The formation of nitroglycerine in situ is used to produce a propellant force. Separate supplies of glycerol, nitric acid, and sulphuric acid are fed by appropriate valved supply lines to a chamber, where the materials are mixed, the reaction initiated and the resulting controlled explosion used for propulsion.

Description

SPECIFICATION injection nitration engine This invention relates to nitration engines. Nitration engines are known wherebye nitroglycerine oxidises to produce a propelant.

However nitroglycerine is highly unstable and therefore has to be mixed with some inert substance to stabilise it which makes its oxidisation erratic and dangerouse.

The present invention provides a method of controlled oxidisation of concentrated nitric acid, (concentrated) sulphuric acid and a suitable organic substance. I.E. glycerol.

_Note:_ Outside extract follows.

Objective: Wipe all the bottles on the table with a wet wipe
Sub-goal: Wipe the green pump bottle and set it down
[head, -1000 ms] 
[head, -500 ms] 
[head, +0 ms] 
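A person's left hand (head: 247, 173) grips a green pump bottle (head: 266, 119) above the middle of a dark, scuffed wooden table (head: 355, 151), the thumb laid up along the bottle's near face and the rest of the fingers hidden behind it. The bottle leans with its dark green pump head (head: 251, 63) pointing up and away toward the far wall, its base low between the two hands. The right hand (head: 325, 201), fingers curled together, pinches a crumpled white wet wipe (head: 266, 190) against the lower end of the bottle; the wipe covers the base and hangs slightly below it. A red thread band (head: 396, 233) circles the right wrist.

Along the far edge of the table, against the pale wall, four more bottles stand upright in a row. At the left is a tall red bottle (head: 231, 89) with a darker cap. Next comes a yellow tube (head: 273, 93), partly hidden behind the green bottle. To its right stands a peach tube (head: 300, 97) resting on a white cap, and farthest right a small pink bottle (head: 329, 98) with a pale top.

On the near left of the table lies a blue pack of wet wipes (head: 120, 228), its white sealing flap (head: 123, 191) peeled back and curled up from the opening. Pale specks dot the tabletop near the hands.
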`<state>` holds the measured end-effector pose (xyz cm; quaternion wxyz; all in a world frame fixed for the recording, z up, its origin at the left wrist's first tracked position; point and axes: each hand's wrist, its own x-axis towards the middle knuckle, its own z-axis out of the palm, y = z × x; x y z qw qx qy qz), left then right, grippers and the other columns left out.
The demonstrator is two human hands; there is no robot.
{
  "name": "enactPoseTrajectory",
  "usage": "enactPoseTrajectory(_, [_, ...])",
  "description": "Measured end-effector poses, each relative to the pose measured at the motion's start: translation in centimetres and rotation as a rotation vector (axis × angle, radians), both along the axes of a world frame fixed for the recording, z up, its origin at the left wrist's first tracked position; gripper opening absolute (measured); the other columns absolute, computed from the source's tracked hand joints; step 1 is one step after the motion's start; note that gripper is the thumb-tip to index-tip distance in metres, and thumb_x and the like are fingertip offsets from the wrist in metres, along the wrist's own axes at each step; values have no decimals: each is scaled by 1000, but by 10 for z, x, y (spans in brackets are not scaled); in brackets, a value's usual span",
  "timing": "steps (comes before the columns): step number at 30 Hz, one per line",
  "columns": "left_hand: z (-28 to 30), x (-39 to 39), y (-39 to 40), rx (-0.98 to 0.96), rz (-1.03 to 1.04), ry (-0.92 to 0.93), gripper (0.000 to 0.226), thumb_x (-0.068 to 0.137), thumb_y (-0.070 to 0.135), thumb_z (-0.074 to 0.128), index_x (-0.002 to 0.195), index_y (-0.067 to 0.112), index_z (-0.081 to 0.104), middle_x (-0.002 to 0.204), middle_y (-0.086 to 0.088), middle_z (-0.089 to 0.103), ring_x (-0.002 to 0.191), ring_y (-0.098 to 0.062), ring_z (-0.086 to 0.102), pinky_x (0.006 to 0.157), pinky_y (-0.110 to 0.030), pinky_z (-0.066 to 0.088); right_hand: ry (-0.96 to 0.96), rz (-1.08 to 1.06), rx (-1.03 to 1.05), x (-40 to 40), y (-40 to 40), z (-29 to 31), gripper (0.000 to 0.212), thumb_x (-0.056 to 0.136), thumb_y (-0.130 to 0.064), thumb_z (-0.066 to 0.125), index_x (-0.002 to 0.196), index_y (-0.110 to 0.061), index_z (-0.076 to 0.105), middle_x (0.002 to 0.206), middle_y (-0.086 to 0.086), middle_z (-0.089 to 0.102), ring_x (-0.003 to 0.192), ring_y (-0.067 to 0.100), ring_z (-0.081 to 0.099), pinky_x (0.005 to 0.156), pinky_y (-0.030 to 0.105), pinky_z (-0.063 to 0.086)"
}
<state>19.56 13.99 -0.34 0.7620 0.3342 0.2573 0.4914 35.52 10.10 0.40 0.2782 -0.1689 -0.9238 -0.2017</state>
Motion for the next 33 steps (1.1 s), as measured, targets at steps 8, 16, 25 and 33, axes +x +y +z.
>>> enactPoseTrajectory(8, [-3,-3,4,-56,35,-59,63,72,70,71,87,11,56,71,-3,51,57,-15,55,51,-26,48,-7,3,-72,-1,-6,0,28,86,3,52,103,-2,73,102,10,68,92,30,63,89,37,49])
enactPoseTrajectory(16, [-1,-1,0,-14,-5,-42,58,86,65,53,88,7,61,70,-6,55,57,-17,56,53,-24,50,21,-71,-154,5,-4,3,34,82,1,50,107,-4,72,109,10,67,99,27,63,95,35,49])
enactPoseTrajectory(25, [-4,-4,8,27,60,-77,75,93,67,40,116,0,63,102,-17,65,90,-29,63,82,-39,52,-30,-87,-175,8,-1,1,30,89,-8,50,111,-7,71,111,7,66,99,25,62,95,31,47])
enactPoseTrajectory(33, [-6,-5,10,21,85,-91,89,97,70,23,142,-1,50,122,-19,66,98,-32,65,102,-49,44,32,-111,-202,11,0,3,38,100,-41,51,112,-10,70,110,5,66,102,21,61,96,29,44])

The engine comprises of three separate injectors each carrying one of the substances, producing the required mixed amount of explosive material only in the explosion chamber at the time it is required to explode whether it be periodicaly or continually.

An embodiment of the invention will now be described with reference to the accompanying drawing.

Figure 1 shows a section through the engine with its components.

Figure 2 shows three different mechanisms which the engine is capable of propeling.

Figure 3 shows safety resevoir.

Refering to the drawing the injector pumps provide an accurate measured amount of fluid in unison to the combustion chamber to provide the correct force of explosion.

The three liquids only join and mix inside the combustion chamber.

The engine injectors pumps reserviors are coated in a suitable non corrosive material.

.Reference key to figures 1:- Point of mix and ignition.

2:- Combustion chamber.

3:- Ignitor.

4:- Rocket thrust.

5:- Water safety jackets.

6:- Concentrated sulphuric acid.

7:- Concentrated nitric acid.

8:- Suitable organic material I.E. glycerine.

9:- Casing.

10: Pumps.

11: Engine casing (stainless).

12:- Piston.

14:- Turbine thrust.

15:- Injectors.

16:- Inner reservoir.

The injection nitration engine keeps the different compounds apart, untill they are required to mix and oxidise, in a controlled reaction inside the combustion chamber.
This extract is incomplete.